Belum lagi mengalahkan TV Jepang dan menang!
Berkat itu, Hansung mendapat efek publisitas yang besar.
Itu bukanlah akhirnya.
TV OLED Hansung bagus. Aku meremehkan Hansung, tapi sepertinya aku punya prasangka. Aku akan menganalisisnya dengan baik dan mencoba memasukkannya ke dalam majalah.
Yosuke Matsutaka juga membuka pikirannya yang tertutup dan mengakuinya dengan jujur.
Seberapa cepat dia bisa melihat artikel Hansung Electronics di majalah Morumoru?
Dia pikir itu akan memakan waktu lama, tetapi itu terjadi dalam sekejap.
‘Bagaimana ini bisa terjadi?’
Yoo-hyun merasa perubahannya terlalu menakjubkan.
Dentang!
Yoo-hyun mengetukkan gelasnya dan memulai percakapan yang menyenangkan.
Dia tertawa setiap kali mengenang kenangan lama.
“Puhahahaha!”
Tertawa, berbicara, dan bercanda.
Dia bersenang-senang dengan rekan-rekannya yang berharga.
Kenangan berharga yang bisa ia bagikan dan bagikan lagi saat ia bertemu lagi terukir di hati Yoo-hyun.
Senang sekali rasanya memiliki orang-orang yang dapat berbagi dan membagi kenangan bahagia ini.
Apakah mereka semua merasakan hal yang sama?
Botol-botol kosong menumpuk dengan cepat karena suasana yang ceria.
Zzz.
Kim Hyun-min, yang wajahnya merah, tiba-tiba berkata dengan suara serius.
“Ngomong-ngomong, aku harus memberi tahu orang-orang di atas satu atau dua hal.”
“Apa?”
“Kali ini, berkat kamu semuanya berjalan dengan baik.”
“Jangan katakan itu lagi. Aku tidak melakukan apa pun.”
Yoo-hyun melambaikan tangannya seolah-olah tidak terjadi apa-apa, tetapi Kim Hyun-min bersikap tegas.
“Tetap saja, itu tidak akan terjadi tanpamu. Aku harus memberi tahu mereka dengan pasti.”
“Sudah lama sejak aku berhenti. Apa gunanya memberi tahu mereka?”
“Apa maksudmu? Aku akan meninju orang-orang yang menyuruhmu berhati-hati. Sudah berapa banyak yang kau lakukan untuk mereka, dan mereka pelit.”

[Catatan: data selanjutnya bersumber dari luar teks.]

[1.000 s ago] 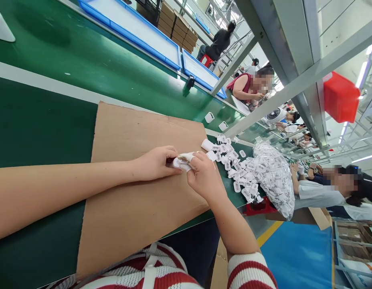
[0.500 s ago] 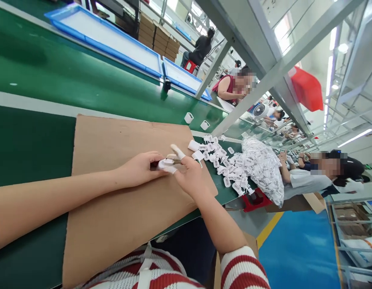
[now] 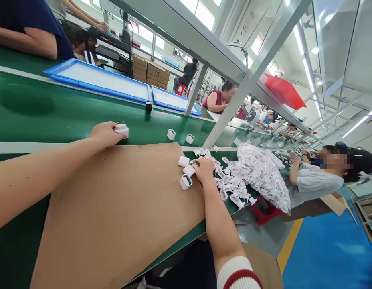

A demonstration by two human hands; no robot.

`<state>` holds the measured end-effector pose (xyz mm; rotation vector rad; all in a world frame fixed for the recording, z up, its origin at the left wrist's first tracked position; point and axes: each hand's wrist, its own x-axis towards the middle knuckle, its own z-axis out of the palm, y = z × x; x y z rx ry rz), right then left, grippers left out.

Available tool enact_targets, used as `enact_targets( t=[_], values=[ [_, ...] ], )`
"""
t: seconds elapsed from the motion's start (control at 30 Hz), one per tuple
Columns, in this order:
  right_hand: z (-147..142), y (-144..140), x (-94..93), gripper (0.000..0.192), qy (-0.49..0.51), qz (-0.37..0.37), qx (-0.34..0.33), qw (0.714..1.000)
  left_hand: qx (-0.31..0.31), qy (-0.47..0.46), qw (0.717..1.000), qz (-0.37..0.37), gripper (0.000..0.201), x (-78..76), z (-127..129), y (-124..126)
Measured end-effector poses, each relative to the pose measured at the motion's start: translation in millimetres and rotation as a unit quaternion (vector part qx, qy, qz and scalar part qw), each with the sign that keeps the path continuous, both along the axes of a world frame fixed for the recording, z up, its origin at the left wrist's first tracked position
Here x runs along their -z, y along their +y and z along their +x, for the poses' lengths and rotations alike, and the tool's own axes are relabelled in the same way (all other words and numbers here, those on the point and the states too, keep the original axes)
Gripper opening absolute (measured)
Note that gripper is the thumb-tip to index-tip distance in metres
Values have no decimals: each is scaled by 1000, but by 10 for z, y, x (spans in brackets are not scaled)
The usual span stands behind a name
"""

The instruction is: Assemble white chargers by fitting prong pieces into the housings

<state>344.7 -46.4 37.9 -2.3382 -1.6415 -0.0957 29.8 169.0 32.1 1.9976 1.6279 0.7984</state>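
Cardboard sheet [image 3: 114, 216], big and brown, lies flat on the green desk [image 3: 53, 112] and takes up most of the space in front of the person. Two blue trays [image 3: 98, 78] with white insides sit at the far edge of the desk. A clear bag [image 3: 264, 176] stuffed with small white parts slumps at the right end of the desk, and a loose pile of white parts [image 3: 231, 188] spreads out just beside it.

The left hand [image 3: 104, 134] reaches out over the green desk, past the far edge of the cardboard sheet. Its fingers are curled around a white plug [image 3: 122, 128] and grip it. The white plug is a small boxy piece with little metal pins sticking up on top, and it sits at the fingertips, touching or just above the green desk.

The right hand [image 3: 205, 168] rests at the right edge of the cardboard sheet, palm down, with its fingers bent into the near side of the pile of white parts. Whether it has closed on one of them cannot be told. Three small white caps [image 3: 186, 181] lie on the cardboard just beside this hand, one with its open end showing. Two more white caps [image 3: 180, 136] stand apart on the green desk, farther back.

Other people sit along the desk on both sides.
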Motion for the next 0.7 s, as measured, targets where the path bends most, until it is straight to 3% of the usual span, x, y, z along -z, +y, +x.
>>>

Kim Hyun-min juga punya telinga, jadi dia tahu banyak tentang cerita di balik layar rapat dewan terakhir.
Yoo-hyun mendorong Shin Hyun-ho, mantan ketua, untuk mendorong proyek itu dengan giat, dan beberapa eksekutif sangat kesal dengan hal ini.
Ada sedikit kesalahpahaman, tetapi Yoo-hyun tidak mau repot-repot memperbaikinya.